Edgar mendengus, kemudian dilihatnya Nero dan Seva yang sibuk mengobrol, "Tau kok yang baru jadian, gak usah diumbar depan jones kali"ucapnya lagi.
Juno dan Diki melirik ke arah orang yang dimaksud, kemudian mereka tersenyum penuh arti.
"Ne, lo kapan balas perlakuannya Leon?"tanya Juno.
Nero lalu mengalihkan pandangannya ke Juno. Kemudian berkata sambil mengepalkan tangannya "Secepatnya! Sebelum itu, kita cari dulu dimana anjing itu sembunyi"ucapnya dan mendapat anggukan mantap dari ketiga temannya.
Kecuali Seva, entah kenapa dia tidak suka melihat perselisihan antara Nero dan Leon. Orang yang sudah mencelakai dirinya minggu lalu.
***
"Bos, kami sudah melacak keberadaan Baron. Sore ini dia akan melakukan perjalan ke Singapore, membahas pekerjaan dengan rekan kerjanya"
Seorang dengan pakaian serba hitam yang memegang pisau lipat ditangannya menggoreskan benda itu di permukaan tangannya sambil mendengar intruksi dari anak buahnya.
Orang itu menyeringai, dia berdiri dekat jendela otomatis bayangannya terlihat samar dan semua orang yang melihat seringaiannya itu bergidik ngeri.

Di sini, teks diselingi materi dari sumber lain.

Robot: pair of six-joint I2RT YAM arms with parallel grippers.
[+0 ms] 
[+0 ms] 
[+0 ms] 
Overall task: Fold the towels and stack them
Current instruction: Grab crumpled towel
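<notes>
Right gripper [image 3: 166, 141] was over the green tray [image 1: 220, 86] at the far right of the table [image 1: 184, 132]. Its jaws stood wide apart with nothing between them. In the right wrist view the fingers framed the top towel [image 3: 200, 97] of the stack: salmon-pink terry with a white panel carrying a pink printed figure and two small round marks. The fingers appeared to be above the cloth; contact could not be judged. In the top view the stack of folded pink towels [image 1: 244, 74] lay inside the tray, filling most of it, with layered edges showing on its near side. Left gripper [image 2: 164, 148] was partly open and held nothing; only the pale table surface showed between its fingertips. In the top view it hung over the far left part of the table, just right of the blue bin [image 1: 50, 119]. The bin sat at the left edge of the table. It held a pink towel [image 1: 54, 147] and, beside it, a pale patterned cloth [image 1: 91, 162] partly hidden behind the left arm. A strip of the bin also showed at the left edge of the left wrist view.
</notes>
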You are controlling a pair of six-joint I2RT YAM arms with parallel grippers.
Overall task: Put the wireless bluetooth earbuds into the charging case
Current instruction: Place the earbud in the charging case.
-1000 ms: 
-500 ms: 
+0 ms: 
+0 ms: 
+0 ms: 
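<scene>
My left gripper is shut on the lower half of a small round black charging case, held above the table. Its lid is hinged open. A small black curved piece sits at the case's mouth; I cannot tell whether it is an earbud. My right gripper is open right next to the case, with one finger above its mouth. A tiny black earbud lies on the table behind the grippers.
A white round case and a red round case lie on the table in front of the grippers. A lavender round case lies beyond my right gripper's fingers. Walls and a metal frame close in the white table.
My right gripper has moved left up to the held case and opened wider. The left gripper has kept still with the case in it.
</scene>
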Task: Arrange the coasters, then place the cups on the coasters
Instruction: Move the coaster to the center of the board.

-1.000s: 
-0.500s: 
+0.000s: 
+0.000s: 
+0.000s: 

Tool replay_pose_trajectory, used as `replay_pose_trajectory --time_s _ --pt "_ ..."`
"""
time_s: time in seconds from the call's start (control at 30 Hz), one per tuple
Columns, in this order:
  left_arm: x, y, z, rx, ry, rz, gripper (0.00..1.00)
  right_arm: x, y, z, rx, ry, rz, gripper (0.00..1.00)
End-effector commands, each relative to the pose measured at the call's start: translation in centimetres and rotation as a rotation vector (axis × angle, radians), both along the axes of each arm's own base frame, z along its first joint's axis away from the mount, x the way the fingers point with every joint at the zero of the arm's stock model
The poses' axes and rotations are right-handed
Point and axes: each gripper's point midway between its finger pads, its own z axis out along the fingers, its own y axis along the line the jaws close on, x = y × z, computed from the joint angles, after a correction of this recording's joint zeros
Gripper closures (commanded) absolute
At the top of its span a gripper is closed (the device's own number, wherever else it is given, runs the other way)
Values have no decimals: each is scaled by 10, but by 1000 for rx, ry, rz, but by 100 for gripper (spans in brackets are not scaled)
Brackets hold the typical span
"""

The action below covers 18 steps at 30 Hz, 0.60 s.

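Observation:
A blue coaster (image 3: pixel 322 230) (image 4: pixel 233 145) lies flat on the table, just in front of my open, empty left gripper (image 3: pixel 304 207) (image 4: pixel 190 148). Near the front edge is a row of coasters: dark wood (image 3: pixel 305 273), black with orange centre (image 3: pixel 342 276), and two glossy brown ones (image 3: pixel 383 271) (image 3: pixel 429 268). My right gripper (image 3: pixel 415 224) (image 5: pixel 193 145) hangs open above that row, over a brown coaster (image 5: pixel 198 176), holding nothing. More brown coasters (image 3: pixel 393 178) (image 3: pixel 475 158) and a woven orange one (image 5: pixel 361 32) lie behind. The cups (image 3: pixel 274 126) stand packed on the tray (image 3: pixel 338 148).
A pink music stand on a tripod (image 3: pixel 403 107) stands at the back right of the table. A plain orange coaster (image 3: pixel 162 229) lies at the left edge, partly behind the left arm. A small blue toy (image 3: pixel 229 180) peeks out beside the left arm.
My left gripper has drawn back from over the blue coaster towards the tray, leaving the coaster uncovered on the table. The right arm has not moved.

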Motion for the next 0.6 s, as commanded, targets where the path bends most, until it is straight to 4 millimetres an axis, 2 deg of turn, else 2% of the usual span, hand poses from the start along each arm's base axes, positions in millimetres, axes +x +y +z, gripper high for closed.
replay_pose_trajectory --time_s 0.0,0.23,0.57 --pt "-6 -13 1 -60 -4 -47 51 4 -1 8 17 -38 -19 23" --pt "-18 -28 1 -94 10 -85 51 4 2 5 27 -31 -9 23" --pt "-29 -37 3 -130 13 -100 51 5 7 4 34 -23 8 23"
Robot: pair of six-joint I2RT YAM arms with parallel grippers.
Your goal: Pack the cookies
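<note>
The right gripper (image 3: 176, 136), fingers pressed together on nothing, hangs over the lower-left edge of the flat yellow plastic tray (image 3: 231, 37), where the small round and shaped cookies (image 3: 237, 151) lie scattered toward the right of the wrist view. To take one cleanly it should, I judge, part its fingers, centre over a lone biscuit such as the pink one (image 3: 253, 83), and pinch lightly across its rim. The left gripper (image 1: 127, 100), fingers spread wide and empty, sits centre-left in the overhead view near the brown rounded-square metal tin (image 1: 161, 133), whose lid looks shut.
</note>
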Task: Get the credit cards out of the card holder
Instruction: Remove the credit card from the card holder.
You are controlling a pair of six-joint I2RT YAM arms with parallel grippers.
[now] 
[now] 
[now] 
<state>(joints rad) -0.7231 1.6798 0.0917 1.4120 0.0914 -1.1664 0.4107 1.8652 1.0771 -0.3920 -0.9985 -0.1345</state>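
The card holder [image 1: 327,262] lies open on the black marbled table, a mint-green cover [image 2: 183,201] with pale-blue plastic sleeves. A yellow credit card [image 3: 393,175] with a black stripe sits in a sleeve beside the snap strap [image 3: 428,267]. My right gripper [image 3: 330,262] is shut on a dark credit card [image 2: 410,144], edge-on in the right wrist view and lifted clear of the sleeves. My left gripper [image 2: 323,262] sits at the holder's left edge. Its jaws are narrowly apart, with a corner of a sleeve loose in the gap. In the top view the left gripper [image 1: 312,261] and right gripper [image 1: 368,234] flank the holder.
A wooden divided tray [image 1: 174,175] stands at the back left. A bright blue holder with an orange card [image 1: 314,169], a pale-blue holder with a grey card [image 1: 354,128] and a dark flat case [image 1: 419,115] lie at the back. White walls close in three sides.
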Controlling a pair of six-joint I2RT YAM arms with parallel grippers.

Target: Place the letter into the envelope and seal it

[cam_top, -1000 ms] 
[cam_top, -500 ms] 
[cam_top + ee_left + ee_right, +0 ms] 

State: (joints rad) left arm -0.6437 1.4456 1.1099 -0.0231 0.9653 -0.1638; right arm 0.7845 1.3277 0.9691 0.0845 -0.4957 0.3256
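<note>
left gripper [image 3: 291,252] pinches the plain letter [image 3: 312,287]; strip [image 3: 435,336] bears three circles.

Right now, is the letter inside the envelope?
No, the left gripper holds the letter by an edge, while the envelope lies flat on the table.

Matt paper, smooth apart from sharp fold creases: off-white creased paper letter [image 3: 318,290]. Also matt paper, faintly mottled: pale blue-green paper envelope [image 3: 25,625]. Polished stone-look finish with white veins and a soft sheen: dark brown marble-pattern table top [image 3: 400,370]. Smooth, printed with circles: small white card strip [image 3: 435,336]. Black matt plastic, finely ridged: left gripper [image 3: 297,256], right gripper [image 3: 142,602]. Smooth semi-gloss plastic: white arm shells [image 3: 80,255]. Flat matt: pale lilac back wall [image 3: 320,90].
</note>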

"Lakukan semua sesuai rencana, bila perlu musnahkan semua yang bersangkutan dengan keluarga itu"ucapnya kemudian menggores pisau itu dengan keras hingga darah mengalir melalui tangannya.
"Kalian semua akan menerima ganjaran atas apa yang telah kalian lakukan,"
***
"Ne? Lo gak bisa damai gitu sama Leon?"
Seva dan Nero berada di dalam mobil, hendak pulang kerumah.
Nero diam, tidak menjawab pertanyaan Seva. Tapi Seva bisa melihat tangan Nero menggenggam erat stir mobilnya.
"Gue penasaran, sebenernya masalah lo sama si Leon itu apa sih?"tanyanya kemudian.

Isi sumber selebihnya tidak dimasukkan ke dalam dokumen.